These map directly onto the fields the legacy walkthrough collected (product name, pricing, ratings, and image URLs), trimmed to what a listing grid actually exposes. Per-product detail like SKU, full description, colors, and sizes lives on each product's own page, which you reach by following the link field and parsing that page the same way.
Why a plain request fails on Shein
If you point a bare HTTP client at a Shein category URL, you rarely get the product grid you came for. Two things work against you. First, Shein renders its listings client-side: the server ships a lightweight shell and fills the product cards in as the page's JavaScript runs and as you scroll, so the initial HTML is usually missing most of the products. A library that only reads the first HTTP response, with no browser to execute the scripts, sees an almost empty page.
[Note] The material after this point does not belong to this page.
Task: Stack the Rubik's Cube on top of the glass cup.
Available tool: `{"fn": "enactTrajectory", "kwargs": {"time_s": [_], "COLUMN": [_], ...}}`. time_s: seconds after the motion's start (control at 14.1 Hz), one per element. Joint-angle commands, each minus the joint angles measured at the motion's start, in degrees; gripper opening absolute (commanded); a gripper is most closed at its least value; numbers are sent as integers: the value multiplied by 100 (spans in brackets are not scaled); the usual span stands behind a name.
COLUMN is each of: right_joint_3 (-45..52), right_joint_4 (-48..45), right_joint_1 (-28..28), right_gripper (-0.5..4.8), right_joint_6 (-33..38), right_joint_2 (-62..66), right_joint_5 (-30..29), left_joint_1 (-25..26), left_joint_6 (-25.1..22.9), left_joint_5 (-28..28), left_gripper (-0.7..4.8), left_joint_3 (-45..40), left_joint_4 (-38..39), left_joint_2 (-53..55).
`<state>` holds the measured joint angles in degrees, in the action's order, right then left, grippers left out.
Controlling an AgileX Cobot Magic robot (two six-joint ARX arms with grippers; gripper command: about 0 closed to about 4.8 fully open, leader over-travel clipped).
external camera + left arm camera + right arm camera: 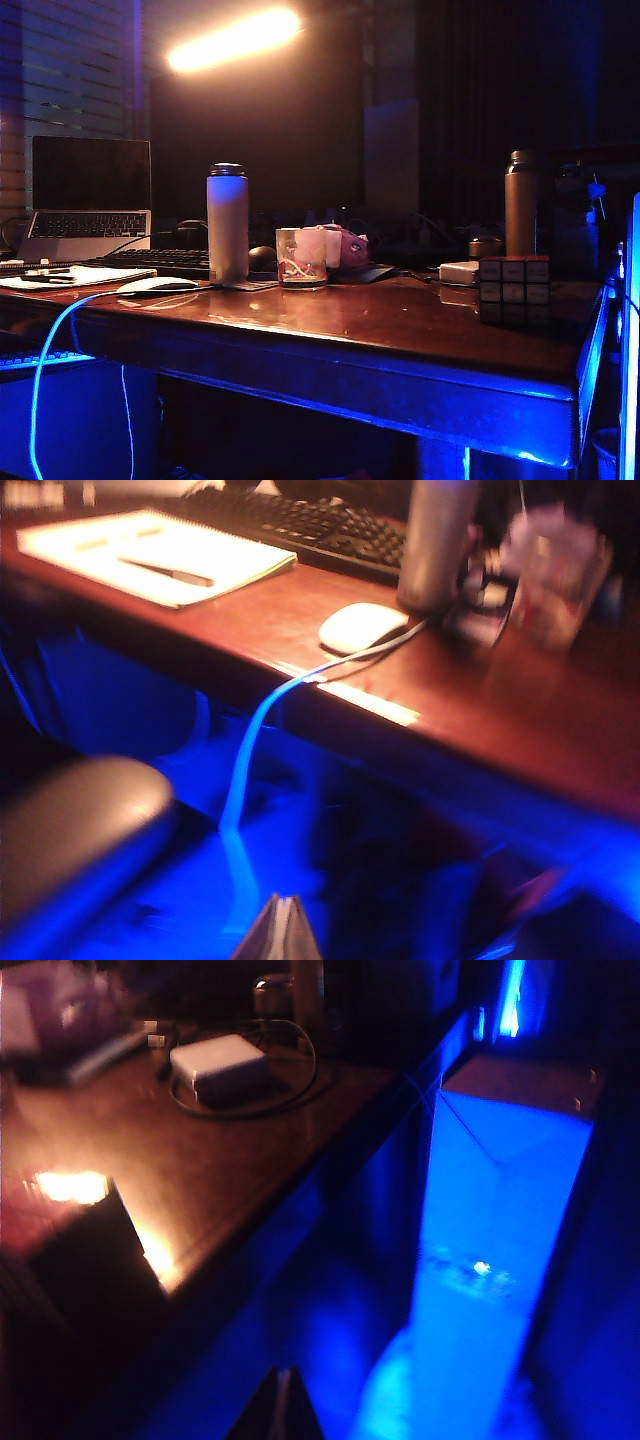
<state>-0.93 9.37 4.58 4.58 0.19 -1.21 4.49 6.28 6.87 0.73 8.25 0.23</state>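
Observation:
The Rubik's Cube (513, 280) stands near the table's right front corner, its pale squares facing the exterior camera. In the right wrist view it is a dark block (85, 1260) with a glare on top. The glass cup (301, 258), with a red-and-white curl inside, stands mid-table beside the white bottle (227, 222); it shows blurred in the left wrist view (555, 580). My left gripper (283, 897) and right gripper (284, 1370) are both shut on nothing, low in front of the table edge and far from both objects. Neither gripper shows in the exterior view.
A white mouse (157, 285) with a blue-lit cable (250, 760), a notebook with a pen (150, 555), a keyboard (150, 262) and a laptop (90, 200) fill the left side. A pink lumpy thing (345, 245), a grey box with cable (220, 1065) and a brown bottle (521, 203) stand behind.

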Motion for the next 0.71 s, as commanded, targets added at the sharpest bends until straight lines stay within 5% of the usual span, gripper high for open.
{"fn": "enactTrajectory", "kwargs": {"time_s": [0.07,0.35,0.57,0.71], "right_joint_3": [-688,-1908,-3139,-3967], "right_joint_4": [-374,-348,44,376], "right_joint_1": [-4,-2,-2,-2], "right_gripper": [-1,-1,-1,-1], "right_joint_6": [616,616,538,203], "right_joint_2": [-4,588,2079,3206], "right_joint_5": [7,-2,-389,-1272], "left_joint_1": [2,7,7,4], "left_joint_6": [898,603,302,-365], "left_joint_5": [0,-525,439,1884], "left_gripper": [-3,-3,-3,-3], "left_joint_3": [531,2533,4784,6288], "left_joint_4": [-981,-796,452,1508], "left_joint_2": [-9,1224,3316,4592]}}
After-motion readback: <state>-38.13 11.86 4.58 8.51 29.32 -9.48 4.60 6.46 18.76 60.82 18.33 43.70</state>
Second, Shein flags automated traffic. Datacenter IP ranges and request patterns that do not look like a real shopper get met with a challenge page, a regional redirect, or an outright block before you ever reach the grid. So a working Shein scraper needs two things in one request: a browser that renders the page, and an IP that Shein reads as a real visitor. You can assemble that yourself with a headless browser and a pool of rotating residential proxies, but keeping that stack healthy is most of the work. The Crawling API folds both into a single call: you send it the listing URL, it renders the page behind a trusted residential IP, handles the rotation and any challenge, and returns finished HTML for you to parse.
Prerequisites
You need a few things in place before writing any code. None of them take long.
Basic Python. You should be comfortable writing and running a Python script and installing packages with pip. If you are new to the language, the official Python docs or any beginner course covers the level this tutorial assumes, and our guide on using BeautifulSoup in Python walks through the parsing library in depth.
Python 3.8 or later. Confirm your version with python --version (or python3 --version). If you do not have it, install it from python.org and make sure Python is on your system PATH.
A Crawlbase account and token. Sign up for a free account, open your dashboard, and copy your token from the account docs page. The free tier includes 1,000 requests with no card, which is plenty to build and test this scraper. Shein needs the JavaScript token because the listing renders client-side. Treat the token like a password and keep it out of version control.
Set up the project
Create a virtual environment so project dependencies stay isolated, then install the two libraries the scraper needs. crawlbase is the official client for the Crawling API, and beautifulsoup4 parses the returned HTML so you can pull each field out of the product cards by CSS selector.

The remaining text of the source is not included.